How can I debug why 99.99% of my spans are being dropped

MarkR7232213139 · ‎02-11-2025

My service, IMS, is getting a ton of errors trying to push to traces to Lightstep.

Here's what I know

* Some pushes work, so I have a few but not many, traces in LS

* I have a consistently high `rate(lightstep_error_event_total)` metric on all my pods, so traces are being continously dropped

* I have a lot of `flush failed, could not send report to Collector` errors

* I am getting a lot of `status code (400) is not ok` in my logs for the trace.

Is there a way to change the lightstep micro-satellite to log the requests that produce these 400 errors? For the LS go client library, can I turn up the debugging level to get more details on why this is failing?

DanTulovsky · ‎02-14-2025

Ok thank you.

For 1), I don't think that's the lightstep project. The project is what appears as the first thing in the URL after app.lightstep.com. e.g. https://app.lightstep.com/plaid-dev (I assume this is the `plaid-dev` project?

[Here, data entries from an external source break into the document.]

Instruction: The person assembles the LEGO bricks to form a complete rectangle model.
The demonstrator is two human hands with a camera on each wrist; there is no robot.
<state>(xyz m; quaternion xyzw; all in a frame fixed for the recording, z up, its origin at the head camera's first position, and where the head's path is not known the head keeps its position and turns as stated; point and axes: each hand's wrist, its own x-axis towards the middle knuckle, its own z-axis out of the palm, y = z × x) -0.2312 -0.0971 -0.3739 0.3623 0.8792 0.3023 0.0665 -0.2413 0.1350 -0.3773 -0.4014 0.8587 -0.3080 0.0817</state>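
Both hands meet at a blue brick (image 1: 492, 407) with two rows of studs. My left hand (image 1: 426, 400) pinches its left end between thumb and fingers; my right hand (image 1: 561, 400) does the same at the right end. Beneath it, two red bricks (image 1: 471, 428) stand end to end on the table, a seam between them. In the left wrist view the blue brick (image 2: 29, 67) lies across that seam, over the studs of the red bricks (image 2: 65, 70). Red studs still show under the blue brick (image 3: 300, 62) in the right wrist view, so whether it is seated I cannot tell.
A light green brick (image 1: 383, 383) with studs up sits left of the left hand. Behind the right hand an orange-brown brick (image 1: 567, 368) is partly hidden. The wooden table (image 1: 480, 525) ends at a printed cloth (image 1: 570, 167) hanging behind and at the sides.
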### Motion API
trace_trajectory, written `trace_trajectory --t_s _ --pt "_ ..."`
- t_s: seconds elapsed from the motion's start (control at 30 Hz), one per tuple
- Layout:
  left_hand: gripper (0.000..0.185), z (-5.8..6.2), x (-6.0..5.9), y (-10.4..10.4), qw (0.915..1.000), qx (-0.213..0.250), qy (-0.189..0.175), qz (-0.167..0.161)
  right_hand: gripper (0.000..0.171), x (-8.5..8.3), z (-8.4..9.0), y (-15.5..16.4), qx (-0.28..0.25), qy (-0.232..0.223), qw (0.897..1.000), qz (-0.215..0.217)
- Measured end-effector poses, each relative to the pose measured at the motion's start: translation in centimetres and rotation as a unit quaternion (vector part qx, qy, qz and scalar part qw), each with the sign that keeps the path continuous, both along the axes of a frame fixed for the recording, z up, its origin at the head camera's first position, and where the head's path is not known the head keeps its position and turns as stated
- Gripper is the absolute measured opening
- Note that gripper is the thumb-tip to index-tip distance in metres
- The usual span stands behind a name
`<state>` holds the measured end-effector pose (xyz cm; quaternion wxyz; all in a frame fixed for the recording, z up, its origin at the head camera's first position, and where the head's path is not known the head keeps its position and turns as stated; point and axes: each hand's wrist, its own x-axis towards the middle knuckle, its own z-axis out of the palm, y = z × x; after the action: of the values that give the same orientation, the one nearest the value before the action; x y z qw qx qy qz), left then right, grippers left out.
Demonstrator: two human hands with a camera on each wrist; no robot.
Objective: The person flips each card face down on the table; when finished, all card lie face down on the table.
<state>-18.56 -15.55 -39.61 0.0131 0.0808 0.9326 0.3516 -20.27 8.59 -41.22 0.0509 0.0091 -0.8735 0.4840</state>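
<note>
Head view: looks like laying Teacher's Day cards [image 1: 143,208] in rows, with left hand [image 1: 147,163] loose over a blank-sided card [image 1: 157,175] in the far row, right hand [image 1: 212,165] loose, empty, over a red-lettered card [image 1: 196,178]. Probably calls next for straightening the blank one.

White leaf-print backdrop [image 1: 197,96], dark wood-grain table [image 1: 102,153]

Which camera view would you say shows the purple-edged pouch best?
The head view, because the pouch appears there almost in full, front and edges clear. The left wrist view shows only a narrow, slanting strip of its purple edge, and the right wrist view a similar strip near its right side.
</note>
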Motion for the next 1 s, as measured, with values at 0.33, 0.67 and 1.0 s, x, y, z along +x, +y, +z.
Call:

The value of `clients.spans.dropped` is what I see on our system. I also see it on the reporting dashboard right now:

Also, it looks like data for that project is being sent via your plaid-onprem microsat pool, but also via our public microsats.

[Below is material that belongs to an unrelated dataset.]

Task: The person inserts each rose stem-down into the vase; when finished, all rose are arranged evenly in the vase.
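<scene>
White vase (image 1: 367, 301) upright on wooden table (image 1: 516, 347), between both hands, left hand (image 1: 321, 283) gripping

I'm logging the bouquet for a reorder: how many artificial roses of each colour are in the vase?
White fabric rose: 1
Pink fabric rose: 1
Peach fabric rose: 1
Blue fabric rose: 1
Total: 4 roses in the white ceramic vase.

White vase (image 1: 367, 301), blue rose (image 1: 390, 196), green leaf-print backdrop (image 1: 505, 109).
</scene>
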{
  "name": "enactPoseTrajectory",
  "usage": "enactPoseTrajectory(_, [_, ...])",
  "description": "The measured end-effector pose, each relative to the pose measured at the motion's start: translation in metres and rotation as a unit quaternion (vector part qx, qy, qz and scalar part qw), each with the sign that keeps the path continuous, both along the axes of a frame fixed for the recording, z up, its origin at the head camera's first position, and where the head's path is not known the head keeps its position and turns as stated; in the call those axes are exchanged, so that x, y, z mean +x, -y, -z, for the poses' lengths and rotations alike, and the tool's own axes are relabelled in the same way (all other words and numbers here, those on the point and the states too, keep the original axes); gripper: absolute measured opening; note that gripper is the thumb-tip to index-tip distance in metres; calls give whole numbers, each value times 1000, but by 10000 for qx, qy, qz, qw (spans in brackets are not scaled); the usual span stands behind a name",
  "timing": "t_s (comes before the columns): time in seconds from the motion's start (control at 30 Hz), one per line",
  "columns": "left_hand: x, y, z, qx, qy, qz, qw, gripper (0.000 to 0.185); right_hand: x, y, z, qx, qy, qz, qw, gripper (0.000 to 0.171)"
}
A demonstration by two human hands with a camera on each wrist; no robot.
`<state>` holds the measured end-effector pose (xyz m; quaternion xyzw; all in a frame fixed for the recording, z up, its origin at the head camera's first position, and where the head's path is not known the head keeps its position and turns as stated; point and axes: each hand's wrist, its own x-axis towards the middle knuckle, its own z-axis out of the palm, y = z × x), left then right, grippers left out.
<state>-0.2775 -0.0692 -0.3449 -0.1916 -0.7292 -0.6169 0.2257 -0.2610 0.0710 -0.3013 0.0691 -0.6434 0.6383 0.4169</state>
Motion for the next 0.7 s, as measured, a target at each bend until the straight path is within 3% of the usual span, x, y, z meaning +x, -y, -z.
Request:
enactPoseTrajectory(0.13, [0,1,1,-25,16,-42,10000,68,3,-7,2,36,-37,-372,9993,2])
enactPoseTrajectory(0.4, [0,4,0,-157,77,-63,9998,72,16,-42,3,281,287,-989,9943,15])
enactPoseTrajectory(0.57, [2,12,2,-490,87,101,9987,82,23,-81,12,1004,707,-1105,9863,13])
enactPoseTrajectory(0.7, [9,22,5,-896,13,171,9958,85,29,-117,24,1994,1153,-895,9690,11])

Can you also please share exactly what setting you changed and to what value? Specifically what are the values for these settings: https://docs.lightstep.com/docs/load-balance-lightstep#balance-and-tune-tracers

Can you please confirm that your microsats have enough CPU and memory and are not running hot?

But to be clear, the dropping of data is happening on your clients, it's never actually making it to the microsat. I would double check the tracer settings as in the above links and also check if your workload itself has enough CPU on it.

Thank you

Dan